Abstract

 
 
 
 Purpose: To explore the anticancer mechanistic aspect of thiophene derivatives via targeting Polo like kinase 1 (PLK1).
 Methods: The PLK1 enzyme is primarily expressed in cancer cells, and blocking its active site is one of the plausible ways to target cancer. Thus, in the present study, the thiophene derivatives were tested against PLK1 by molecular docking approach.
 Results: Thiophene derivatives, named 8A, 8B and 14, exhibited better interactions with PLK1 active site than the positive control, doxorubicin. Molecular docking experiments revealed that 8A, 8B and 14 interacted efficiently with PLK1, and demonstrated binding energy and inhibition constant scores of ꞌ- 8.02 kcal/mol and 1.33 μMꞌ, ꞌ-8.65 kcal/mol and 0.454 μMꞌ and ꞌ-8.33 kcal/mol and 0.788 μMꞌ, respectively.
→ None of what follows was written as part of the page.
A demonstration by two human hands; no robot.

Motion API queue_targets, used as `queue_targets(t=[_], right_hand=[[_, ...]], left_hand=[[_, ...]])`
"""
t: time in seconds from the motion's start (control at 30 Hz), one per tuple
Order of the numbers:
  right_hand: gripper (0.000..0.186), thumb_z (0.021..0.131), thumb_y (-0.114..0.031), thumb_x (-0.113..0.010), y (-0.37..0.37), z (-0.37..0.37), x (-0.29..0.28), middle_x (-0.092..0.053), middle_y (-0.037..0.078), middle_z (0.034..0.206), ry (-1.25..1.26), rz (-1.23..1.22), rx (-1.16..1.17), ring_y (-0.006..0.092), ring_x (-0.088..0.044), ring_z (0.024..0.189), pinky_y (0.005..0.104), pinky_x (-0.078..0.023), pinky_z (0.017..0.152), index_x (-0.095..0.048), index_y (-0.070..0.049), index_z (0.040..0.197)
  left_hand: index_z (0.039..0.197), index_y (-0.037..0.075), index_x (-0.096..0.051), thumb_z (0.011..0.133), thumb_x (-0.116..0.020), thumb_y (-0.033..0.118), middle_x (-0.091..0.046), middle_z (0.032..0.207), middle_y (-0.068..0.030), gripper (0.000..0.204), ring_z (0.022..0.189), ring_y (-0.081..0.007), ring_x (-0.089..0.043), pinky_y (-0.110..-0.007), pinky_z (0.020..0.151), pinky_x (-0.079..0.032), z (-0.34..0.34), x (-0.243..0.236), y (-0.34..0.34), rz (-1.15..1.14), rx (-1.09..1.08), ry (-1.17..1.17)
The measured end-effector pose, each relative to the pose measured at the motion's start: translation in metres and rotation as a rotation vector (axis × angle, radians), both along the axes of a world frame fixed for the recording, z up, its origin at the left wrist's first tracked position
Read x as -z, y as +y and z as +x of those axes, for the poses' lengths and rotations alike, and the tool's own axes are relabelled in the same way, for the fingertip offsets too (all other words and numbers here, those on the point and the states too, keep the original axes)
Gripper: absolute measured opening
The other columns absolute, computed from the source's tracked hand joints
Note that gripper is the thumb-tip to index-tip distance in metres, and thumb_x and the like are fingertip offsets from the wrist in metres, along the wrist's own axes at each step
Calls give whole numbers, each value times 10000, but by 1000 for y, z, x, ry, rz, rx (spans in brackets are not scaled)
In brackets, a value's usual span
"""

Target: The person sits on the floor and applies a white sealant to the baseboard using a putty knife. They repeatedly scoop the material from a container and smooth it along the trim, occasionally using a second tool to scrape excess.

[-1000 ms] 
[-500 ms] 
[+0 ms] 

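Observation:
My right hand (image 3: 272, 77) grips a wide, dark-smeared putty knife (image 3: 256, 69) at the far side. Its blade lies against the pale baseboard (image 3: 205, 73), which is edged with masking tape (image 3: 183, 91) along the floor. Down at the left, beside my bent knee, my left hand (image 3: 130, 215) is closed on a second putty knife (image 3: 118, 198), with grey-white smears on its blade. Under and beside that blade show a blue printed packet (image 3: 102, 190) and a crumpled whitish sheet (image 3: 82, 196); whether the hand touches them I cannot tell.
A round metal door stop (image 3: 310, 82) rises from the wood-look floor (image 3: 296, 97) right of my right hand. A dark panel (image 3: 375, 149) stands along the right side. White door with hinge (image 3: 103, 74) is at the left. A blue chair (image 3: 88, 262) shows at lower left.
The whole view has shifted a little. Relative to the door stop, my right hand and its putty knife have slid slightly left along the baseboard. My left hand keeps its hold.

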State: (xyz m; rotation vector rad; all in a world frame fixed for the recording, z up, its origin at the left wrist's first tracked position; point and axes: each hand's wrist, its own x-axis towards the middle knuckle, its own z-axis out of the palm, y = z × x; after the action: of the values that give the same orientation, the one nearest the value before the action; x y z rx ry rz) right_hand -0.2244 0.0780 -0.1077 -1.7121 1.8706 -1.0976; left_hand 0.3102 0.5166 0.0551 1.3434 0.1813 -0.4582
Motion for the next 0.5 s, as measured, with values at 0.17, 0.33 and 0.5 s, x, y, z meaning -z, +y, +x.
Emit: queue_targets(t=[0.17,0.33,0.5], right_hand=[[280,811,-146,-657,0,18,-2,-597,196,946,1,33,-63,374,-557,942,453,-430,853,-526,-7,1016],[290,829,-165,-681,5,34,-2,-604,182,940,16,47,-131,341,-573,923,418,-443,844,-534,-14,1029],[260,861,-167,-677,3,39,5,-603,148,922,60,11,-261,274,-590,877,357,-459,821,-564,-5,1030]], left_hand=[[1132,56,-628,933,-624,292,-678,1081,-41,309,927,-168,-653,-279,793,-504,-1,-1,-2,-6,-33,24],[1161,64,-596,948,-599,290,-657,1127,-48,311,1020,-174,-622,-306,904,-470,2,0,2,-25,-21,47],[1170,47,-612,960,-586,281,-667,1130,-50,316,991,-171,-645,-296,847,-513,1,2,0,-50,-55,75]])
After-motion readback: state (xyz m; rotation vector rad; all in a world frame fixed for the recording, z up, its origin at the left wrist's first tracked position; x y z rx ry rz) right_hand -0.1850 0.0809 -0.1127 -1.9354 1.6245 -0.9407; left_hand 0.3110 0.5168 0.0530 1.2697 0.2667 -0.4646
In contrast, doxorubicin-PLK1 interaction had binding energy of -7.95 kcal/mol and inhibition constant of 2.75 μM.
 Conclusion: These results predict that thiophene derivatives 8A, 8B and 14 might exert anticancer effect by inhibiting PLK1 activity. Although, wet lab experiments are required to validate the data, however, these results may pave the way for the development of novel PLK1 inhibitors for anticancer therapy.
 
 
 
Highlights
Cancer is a major health concern globally, and a major cause of mortality in the United States [1]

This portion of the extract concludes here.